Few at this point would disagree with O’Reilly; the right has already lost the marriage debate. The majority of Americans are in favor of equality, Republican politicians are defecting en masse, and the Supreme Court is largely expected to strike down DOMA and Prop 8 in California. What many forget amid all this glory is that gay marriage has been a foregone conclusion for years now. The year 2010 was the first year that national polls began to show a majority of Americans supporting gay marriage, a majority that has only grown over time. However, the same trend was observable before 2010. Support for gay marriage has increased significantly every year since 2005, when it polled nationally at 28%, but the idea has been steadily gaining traction since the culture wars of the mid-1990s.

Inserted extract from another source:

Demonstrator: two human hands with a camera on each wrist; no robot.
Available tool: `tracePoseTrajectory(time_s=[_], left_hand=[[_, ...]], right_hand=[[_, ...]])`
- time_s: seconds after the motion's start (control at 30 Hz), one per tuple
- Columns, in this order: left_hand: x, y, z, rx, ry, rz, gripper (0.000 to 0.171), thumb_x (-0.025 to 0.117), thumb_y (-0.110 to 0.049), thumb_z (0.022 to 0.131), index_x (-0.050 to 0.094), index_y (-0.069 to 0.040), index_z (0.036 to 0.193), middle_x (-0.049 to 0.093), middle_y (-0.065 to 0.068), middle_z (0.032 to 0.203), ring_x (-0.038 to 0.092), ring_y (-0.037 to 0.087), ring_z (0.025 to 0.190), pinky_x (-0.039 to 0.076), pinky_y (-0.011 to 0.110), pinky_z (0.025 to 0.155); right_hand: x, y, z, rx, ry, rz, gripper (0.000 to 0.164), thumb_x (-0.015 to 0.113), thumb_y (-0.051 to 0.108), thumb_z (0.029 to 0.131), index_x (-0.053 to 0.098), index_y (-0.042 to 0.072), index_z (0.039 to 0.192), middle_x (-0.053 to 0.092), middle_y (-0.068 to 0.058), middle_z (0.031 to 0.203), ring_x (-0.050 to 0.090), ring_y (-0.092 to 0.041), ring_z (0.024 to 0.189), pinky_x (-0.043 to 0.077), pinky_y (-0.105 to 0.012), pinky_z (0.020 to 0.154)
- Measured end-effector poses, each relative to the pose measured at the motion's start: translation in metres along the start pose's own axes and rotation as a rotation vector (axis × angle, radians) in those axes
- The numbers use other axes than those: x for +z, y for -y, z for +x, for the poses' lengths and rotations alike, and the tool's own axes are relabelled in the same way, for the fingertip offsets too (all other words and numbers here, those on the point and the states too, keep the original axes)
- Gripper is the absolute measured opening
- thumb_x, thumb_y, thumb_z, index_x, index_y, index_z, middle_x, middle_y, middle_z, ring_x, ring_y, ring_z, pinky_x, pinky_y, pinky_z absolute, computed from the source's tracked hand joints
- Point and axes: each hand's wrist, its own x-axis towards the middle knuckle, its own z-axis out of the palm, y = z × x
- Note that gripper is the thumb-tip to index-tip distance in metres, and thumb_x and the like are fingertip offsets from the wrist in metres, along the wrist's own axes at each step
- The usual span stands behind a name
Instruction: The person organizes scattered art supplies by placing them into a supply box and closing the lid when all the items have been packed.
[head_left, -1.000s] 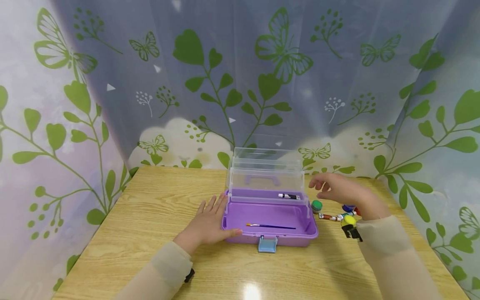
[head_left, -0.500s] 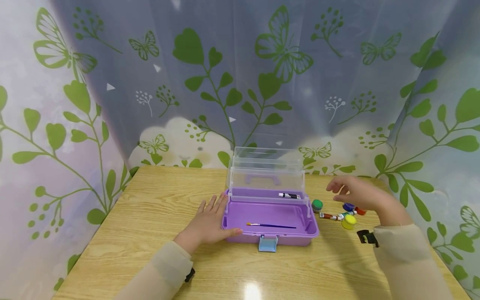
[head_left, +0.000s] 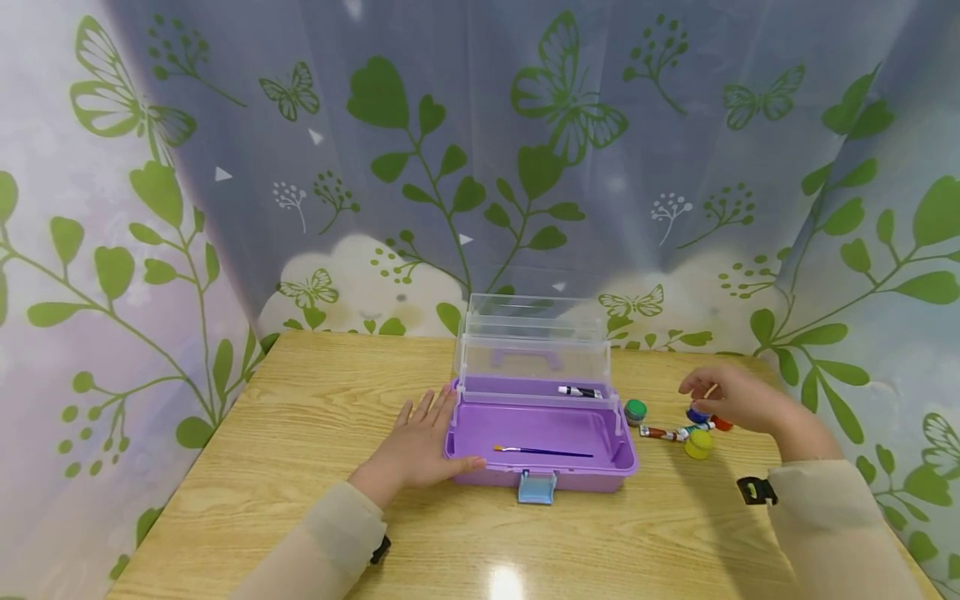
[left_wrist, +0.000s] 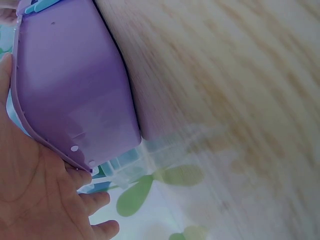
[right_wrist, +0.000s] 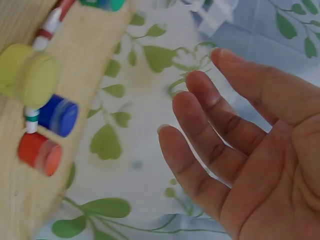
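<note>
A purple plastic box stands with its clear lid raised. My left hand rests along its left edge, fingers straight, thumb at the front rim; in the left wrist view the palm lies against the rim. A blue-handled paintbrush lies in the box, and a black-and-white paint tube in the tray at its back. My right hand hovers holding nothing, fingers loosely bent, above a blue paint jar and a red paint jar.
A green-lidded jar stands just right of the box. Beside it lie a reddish-brown paint tube and a teal-banded tube, with a yellow jar in front. A patterned curtain hangs behind the wooden table.
My right hand has moved right, away from the box, to above the blue and red jars. The yellow jar has come into full view. My left hand has stayed on the box.
</note>
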Motion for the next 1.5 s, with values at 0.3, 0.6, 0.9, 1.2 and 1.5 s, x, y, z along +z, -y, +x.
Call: tracePoseTrajectory(time_s=[0.3, 0.6, 0.9, 1.2, 1.5], left_hand=[[0.001, 0.001, 0.000, 0.000, -0.001, -0.004, 0.119, 0.041, -0.087, 0.082, 0.006, -0.005, 0.161, 0.003, 0.009, 0.167, 0.005, 0.035, 0.153, 0.006, 0.056, 0.122], [0.003, 0.002, 0.001, -0.002, -0.004, 0.002, 0.119, 0.040, -0.088, 0.081, 0.007, -0.006, 0.161, 0.004, 0.009, 0.167, 0.006, 0.035, 0.153, 0.007, 0.056, 0.122], [0.001, 0.001, 0.001, 0.001, 0.005, -0.007, 0.118, 0.041, -0.087, 0.083, 0.006, -0.006, 0.161, 0.003, 0.009, 0.167, 0.005, 0.035, 0.153, 0.006, 0.056, 0.122], [0.001, 0.002, 0.001, -0.009, 0.014, -0.020, 0.119, 0.041, -0.087, 0.082, 0.005, -0.005, 0.161, 0.002, 0.010, 0.167, 0.004, 0.034, 0.153, 0.006, 0.055, 0.122], [0.001, 0.001, 0.001, -0.002, 0.009, -0.015, 0.118, 0.041, -0.087, 0.083, 0.006, -0.006, 0.161, 0.002, 0.009, 0.167, 0.005, 0.034, 0.153, 0.006, 0.055, 0.122]], right_hand=[[0.010, -0.029, 0.001, 0.077, 0.014, 0.047, 0.018, 0.062, 0.004, 0.097, 0.064, -0.004, 0.114, 0.064, -0.011, 0.099, 0.064, -0.026, 0.088, 0.055, -0.038, 0.069], [0.023, -0.055, 0.008, 0.121, 0.018, 0.068, 0.016, 0.058, 0.002, 0.098, 0.063, -0.004, 0.113, 0.062, -0.013, 0.099, 0.062, -0.028, 0.091, 0.055, -0.040, 0.071], [0.035, -0.069, 0.013, 0.142, 0.038, 0.077, 0.015, 0.056, -0.002, 0.098, 0.062, -0.006, 0.111, 0.064, -0.017, 0.099, 0.061, -0.028, 0.088, 0.054, -0.039, 0.070], [0.039, -0.074, 0.018, 0.150, 0.050, 0.038, 0.019, 0.057, -0.005, 0.095, 0.063, -0.009, 0.113, 0.065, -0.027, 0.107, 0.062, -0.044, 0.102, 0.054, -0.053, 0.081], [0.048, -0.083, 0.024, 0.110, 0.047, 0.034, 0.022, 0.055, -0.016, 0.086, 0.066, -0.007, 0.103, 0.067, -0.017, 0.096, 0.063, -0.035, 0.093, 0.054, -0.050, 0.080]])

At this point, Bill O’Reilly and the conservative right are merely conducting a post-mortem of their failed fight against gay marriage. According to O'Reilly, they lost because the left has always had a better argument, which does not necessarily mean that the GOP is wrong, merely that it has been unable to find a convincing enough way to defend traditional marriage.

Other conservatives are responding with a mixture of silence and hurt feelings. In a public spat on The O'Reilly Factor, Laura Ingraham recently confronted him for “not helping” the conservative agenda. She argued that gay marriage happened too fast, that conservatives did not have enough time to prepare a better argument against it than just talking about their faith.

Sean Hannity has resorted to ad hominem attacks, alleging that the president only came out in favor of marriage equality to win the election, but rarely attacking gay marriage in its own right.

You don’t hear very many conservatives attacking gay marriage these days. All along the past few years, we have heard the conservative right attack gay marriage using everything from the slippery slope argument (once gay Americans can marry, what’s to stop us from legalizing polygamy and bestiality) to the child rights argument. They held water for a brief second, such as when Prop 8 was passed in California, but as the years passed and nothing came up to substantiate these claims, they became less and less used and less and less convincing. In general, conservatives still complain about liberal attempts to ‘radically’ change society, and even Papa Bear will complain when gay rights activists call those who disagree with them ‘bigots.’

At this point, however, everything that the right has to say about gay marriage is beside — not on— the point. As the GOP continues to defect and the conservative stance on gay marriage sounds silly to itself, we see more than ever before that the right never had an argument, that, even in their own minds, they never articulated a clear reason for opposing marriage equality. Far from making the left smug, this has to make them wonder, “How did this take so long?”